¿Qué es la Aerotermia?

AEROTERMIA, la energía inteligente y sostenible. Obtiene energía gratuita del aire de una forma sencilla, eficiente y respetuosa con el medio ambiente. 100% confort con un espectacular ahorro los 365 días del año.

¿Cómo funciona? Las bombas de calor toman la energía del entorno natural (aire), la comprimen y la transportan al interior de tu hogar, calentándolo. También actúan a la inversa, llevando el calor del interior hacia el exterior, refrigerándolo.

Máximo confort en cualquier hogar. Utilizar el aire como fuente de energía es muy fácil, casi en cualquier zona geográfica (incluso en condiciones de temperaturas extremas en elexterior). 

¿Por qué las bombas de calor son el futuro de la climatización?

Simplemente eficiencia: Ahorro energético. Las bombas de calor hacen un uso de la energía renovable más económico, efectivo y ecológico que cualquier otra tecnología ya que son capaces de transportar más calor que la energía eléctrica que consumen. Utilizando aproximadamente el 75% del calor ambiental y alrededor del 25% de electricidad generan el calor necesario para mantener el confort en tu hogar y proporcionar el agua caliente necesaria. Además, también te harán sentir más cómodo en verano.

Y todo ello de una forma muy eficiente: asegurando un óptimo confort, un espectacular ahorro en la factura energética (de hasta el 65%) y preservando el medio ambiente ya que cumplen con los requisitos de la normativa europea de eficiencia energética (ErP).

La instalación aerotermia sustituye a los sistemas tradicionales: Por su ahorro, seguridad y confort, sustituye a la caldera de combustión tradicional (carbón, gas o gasóleo), calderas de condensación y calefacciones eléctricas por resistencia.

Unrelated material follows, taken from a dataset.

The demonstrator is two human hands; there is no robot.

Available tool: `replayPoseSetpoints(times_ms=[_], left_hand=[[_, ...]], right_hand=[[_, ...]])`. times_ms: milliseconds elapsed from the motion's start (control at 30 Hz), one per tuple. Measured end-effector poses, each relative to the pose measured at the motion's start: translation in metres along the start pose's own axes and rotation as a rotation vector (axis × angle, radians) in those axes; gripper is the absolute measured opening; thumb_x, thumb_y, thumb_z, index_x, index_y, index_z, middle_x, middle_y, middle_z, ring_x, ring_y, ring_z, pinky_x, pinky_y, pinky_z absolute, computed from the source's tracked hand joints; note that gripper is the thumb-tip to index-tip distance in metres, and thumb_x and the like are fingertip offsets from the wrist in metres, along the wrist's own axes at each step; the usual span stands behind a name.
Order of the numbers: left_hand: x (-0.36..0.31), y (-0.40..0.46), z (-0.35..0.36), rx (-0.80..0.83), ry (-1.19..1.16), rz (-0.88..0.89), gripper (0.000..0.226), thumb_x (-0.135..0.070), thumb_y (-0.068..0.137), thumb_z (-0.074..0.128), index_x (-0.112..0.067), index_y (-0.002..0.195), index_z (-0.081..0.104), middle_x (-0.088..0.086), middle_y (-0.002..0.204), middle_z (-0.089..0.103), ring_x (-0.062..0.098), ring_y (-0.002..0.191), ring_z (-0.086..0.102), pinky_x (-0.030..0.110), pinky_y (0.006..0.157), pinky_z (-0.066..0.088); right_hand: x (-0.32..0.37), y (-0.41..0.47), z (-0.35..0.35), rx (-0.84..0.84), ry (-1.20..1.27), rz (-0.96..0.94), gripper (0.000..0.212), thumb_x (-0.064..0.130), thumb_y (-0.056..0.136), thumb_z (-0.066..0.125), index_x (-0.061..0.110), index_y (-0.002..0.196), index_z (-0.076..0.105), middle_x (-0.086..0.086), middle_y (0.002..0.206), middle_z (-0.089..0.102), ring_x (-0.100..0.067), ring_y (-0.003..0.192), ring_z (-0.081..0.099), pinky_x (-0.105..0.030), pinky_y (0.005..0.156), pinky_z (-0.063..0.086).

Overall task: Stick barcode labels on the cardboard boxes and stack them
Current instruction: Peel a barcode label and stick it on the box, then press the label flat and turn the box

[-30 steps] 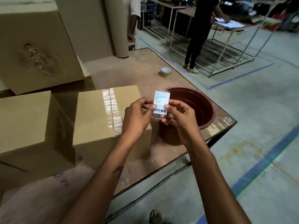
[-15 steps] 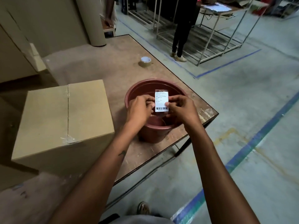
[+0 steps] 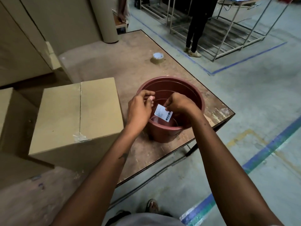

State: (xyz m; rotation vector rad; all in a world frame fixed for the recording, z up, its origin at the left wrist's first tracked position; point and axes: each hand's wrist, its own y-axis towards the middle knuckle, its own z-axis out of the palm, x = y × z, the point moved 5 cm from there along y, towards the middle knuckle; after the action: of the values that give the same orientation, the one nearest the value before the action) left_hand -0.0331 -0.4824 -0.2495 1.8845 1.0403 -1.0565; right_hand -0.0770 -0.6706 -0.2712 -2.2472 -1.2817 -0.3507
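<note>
Both hands work over the mouth of the round reddish-brown plastic tub (image 3: 192,95), which stands on the worn wooden bench (image 3: 114,62) near its right-hand corner. That placing looks deliberate: the tub probably serves as a bin, so a peeled-off backing could drop straight in.

The right hand (image 3: 180,105) pinches the small white rectangular barcode label (image 3: 163,113) by its upper edge, fingers curled down onto it, so the label hangs tilted inside the tub's rim. The left hand (image 3: 140,108) sits just left of the label with its fingers bent and the tips bunched together; whether they pinch a clear backing film cannot be told.

The label is white with small printed lines across its left part and a black barcode strip along its lower right end.

Left of the tub, close beside it, rests the plain brown cardboard box (image 3: 78,111), its top seam taped with clear tape and no label showing on the faces in view; it is likely the target. Beyond the tub lies a roll of brown packing tape (image 3: 157,58).
</note>
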Motion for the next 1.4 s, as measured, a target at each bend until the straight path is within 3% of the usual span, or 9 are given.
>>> replayPoseSetpoints(times_ms=[167, 300, 500, 733, 867, 1067, 1167, 1300, 1400], left_hand=[[0.003, -0.010, -0.015, -0.053, -0.106, -0.012, 0.018, -0.015, 0.109, 0.060, -0.019, 0.121, 0.073, -0.008, 0.107, 0.078, 0.005, 0.091, 0.077, 0.036, 0.090, 0.065], [0.005, -0.017, -0.023, -0.047, -0.041, -0.009, 0.017, -0.026, 0.105, 0.067, -0.024, 0.121, 0.073, -0.011, 0.106, 0.077, 0.007, 0.093, 0.074, 0.036, 0.091, 0.063], [-0.007, -0.020, -0.029, -0.036, -0.147, -0.015, 0.020, -0.029, 0.102, 0.068, -0.021, 0.120, 0.074, -0.008, 0.103, 0.079, 0.016, 0.092, 0.077, 0.045, 0.092, 0.064], [-0.017, -0.055, -0.102, -0.098, -0.044, 0.115, 0.022, -0.027, 0.107, 0.059, -0.023, 0.124, 0.072, -0.009, 0.112, 0.078, 0.011, 0.098, 0.076, 0.044, 0.093, 0.063], [-0.008, -0.095, -0.173, -0.181, 0.153, 0.181, 0.021, -0.024, 0.112, 0.058, -0.024, 0.128, 0.071, -0.010, 0.116, 0.075, 0.002, 0.106, 0.072, 0.027, 0.092, 0.059], [0.061, -0.144, -0.251, -0.087, 0.591, 0.144, 0.040, -0.038, 0.106, 0.065, -0.039, 0.145, 0.060, -0.014, 0.150, 0.060, 0.012, 0.146, 0.050, 0.059, 0.121, 0.032], [0.087, -0.150, -0.262, -0.008, 0.657, 0.126, 0.051, -0.046, 0.102, 0.068, -0.045, 0.152, 0.054, -0.016, 0.166, 0.045, 0.010, 0.159, 0.032, 0.059, 0.125, 0.018], [0.097, -0.147, -0.262, -0.040, 0.577, 0.207, 0.049, -0.045, 0.100, 0.071, -0.042, 0.148, 0.061, -0.011, 0.161, 0.052, 0.016, 0.155, 0.041, 0.059, 0.118, 0.034], [0.103, -0.144, -0.263, -0.099, 0.504, 0.220, 0.042, -0.040, 0.102, 0.071, -0.043, 0.143, 0.066, -0.012, 0.156, 0.058, 0.016, 0.150, 0.047, 0.060, 0.115, 0.041]], right_hand=[[0.012, 0.005, 0.004, 0.077, -0.045, 0.005, 0.021, 0.003, 0.098, 0.065, 0.008, 0.117, 0.073, -0.015, 0.107, 0.074, -0.034, 0.087, 0.079, -0.052, 0.078, 0.068], [0.011, -0.003, -0.012, -0.165, -0.029, -0.032, 0.020, 0.015, 0.098, 0.069, 0.021, 0.114, 0.080, -0.007, 0.116, 0.078, -0.027, 0.110, 0.074, -0.040, 0.095, 0.059], [0.037, -0.062, -0.007, -0.431, 0.280, -0.208, 0.013, 0.026, 0.101, 0.070, 0.025, 0.111, 0.078, 0.010, 0.099, 0.080, -0.007, 0.098, 0.074, -0.032, 0.092, 0.057], [0.120, -0.157, 0.059, -0.623, 0.306, -0.556, 0.037, 0.017, 0.106, 0.058, 0.012, 0.143, 0.060, -0.004, 0.133, 0.066, -0.021, 0.126, 0.062, -0.037, 0.107, 0.049], [0.168, -0.184, 0.119, -0.577, 0.169, -0.651, 0.053, 0.016, 0.107, 0.058, 0.008, 0.158, 0.047, -0.010, 0.151, 0.058, -0.026, 0.142, 0.054, -0.041, 0.121, 0.042], [0.209, -0.184, 0.178, -0.587, -0.080, -0.727, 0.048, 0.028, 0.112, 0.054, 0.014, 0.158, 0.050, -0.008, 0.159, 0.055, -0.027, 0.153, 0.044, -0.044, 0.131, 0.027], [0.212, -0.178, 0.182, -0.631, -0.008, -0.718, 0.045, 0.032, 0.108, 0.065, 0.023, 0.151, 0.059, 0.001, 0.152, 0.061, -0.023, 0.149, 0.048, -0.042, 0.126, 0.028], [0.213, -0.166, 0.177, -0.709, 0.000, -0.690, 0.039, 0.045, 0.101, 0.073, 0.030, 0.137, 0.071, 0.011, 0.142, 0.067, -0.019, 0.137, 0.057, -0.045, 0.114, 0.038], [0.208, -0.166, 0.185, -0.753, -0.046, -0.731, 0.043, 0.029, 0.105, 0.069, 0.028, 0.148, 0.065, 0.011, 0.154, 0.061, -0.017, 0.149, 0.050, -0.048, 0.119, 0.036]])
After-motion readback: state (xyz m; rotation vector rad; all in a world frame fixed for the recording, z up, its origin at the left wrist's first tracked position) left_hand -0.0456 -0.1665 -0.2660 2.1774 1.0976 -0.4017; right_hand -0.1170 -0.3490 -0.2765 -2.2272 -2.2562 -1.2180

¿Cómo se suministra la aerotermia?

Se puede disponer de calefacción aerotérmica por equipos de aire (splits, conductos…), radiadores a 55º o 60º, Fancoil y Suelo radiante

El mismo equipo puede suministrar también aire acondicionado y agua caliente sanitaria.

Ventajas de la aerotermia

Alta eficiencia. Consume menos energía (kWh) que los sistemas de calefacción tradicionales y eso se aprecia en la factura mensual.

Es una energía renovable y por lo tanto sostenible.

No requiere casi mantenimiento, es como un electrodoméstico más.

No produce combustión (no hay caldera). No hay humo ni residuos. Es más segura.